First Nations are the varied Aboriginal Canadian groups who are neither Inuit nor Métis. The Canadian government instituted a number of harsh assimilationist policies against its native population in the 19th and 20th centuries, resulting in drastic population decrease and the criminalization of many traditional practices. Although many modern indigenous peoples have moved back toward a traditional way of life, the damage done by colonizers has had tremendous effect. Here is a list of illustrative facts from the Assembly of First Nations:

  • One in four children in First Nation communities live in poverty. That’s almost double the national average.
  • Suicide rates among First Nation youth are five to seven times higher than other young non-Aboriginal Canadians.
  • The life expectancy of First Nation citizens is five to seven years less than other non-Aboriginal Canadians and infant mortality rates are 1.5 times higher among First Nations.

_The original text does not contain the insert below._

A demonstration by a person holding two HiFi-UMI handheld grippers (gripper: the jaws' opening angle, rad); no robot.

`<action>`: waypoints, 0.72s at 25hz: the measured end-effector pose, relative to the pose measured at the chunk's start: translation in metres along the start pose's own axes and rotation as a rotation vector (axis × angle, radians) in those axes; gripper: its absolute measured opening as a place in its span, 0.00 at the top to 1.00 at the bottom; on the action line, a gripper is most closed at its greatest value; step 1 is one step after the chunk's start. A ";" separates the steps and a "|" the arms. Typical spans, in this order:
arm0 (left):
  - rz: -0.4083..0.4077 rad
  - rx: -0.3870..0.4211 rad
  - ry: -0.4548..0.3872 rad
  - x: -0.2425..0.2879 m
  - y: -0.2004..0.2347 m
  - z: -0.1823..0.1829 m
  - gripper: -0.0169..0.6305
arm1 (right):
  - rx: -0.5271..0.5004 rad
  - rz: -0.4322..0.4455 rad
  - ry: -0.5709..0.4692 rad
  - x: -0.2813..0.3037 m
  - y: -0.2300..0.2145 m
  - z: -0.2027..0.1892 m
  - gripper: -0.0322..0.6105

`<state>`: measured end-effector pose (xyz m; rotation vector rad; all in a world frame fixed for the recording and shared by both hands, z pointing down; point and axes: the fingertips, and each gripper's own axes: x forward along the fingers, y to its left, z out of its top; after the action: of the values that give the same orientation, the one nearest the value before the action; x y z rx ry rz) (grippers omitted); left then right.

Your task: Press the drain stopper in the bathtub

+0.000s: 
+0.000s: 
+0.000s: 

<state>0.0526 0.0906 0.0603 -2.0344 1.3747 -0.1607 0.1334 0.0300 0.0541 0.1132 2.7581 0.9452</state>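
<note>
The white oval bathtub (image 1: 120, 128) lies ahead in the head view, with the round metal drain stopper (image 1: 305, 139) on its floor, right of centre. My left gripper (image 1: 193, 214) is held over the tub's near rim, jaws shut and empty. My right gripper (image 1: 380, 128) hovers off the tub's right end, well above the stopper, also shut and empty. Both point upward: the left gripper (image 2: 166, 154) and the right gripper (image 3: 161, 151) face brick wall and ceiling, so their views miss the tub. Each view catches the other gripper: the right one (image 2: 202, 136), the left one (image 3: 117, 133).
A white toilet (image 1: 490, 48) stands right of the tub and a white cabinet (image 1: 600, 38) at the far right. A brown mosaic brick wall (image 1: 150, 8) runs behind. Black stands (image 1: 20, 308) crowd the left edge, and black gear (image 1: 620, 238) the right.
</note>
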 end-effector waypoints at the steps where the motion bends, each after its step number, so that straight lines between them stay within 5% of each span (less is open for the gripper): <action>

  • Tuberculosis rates among First Nation citizens living on-reserve are 31 times the national average.
  • First Nation youth is more likely to end up in jail than to graduate high school.  First Nation children, on average, receive 22% less funding for child welfare services than other Canadian children.
  • There are almost 600 unresolved cases of missing and murdered Aboriginal women in Canada.

Canada’s relationship to the 614 First Nation bands by the Indian Act of 1876, which has undergone many amendments since. First Nations govern themselves as a band government that interacts with the Canadian government at the Federal Level.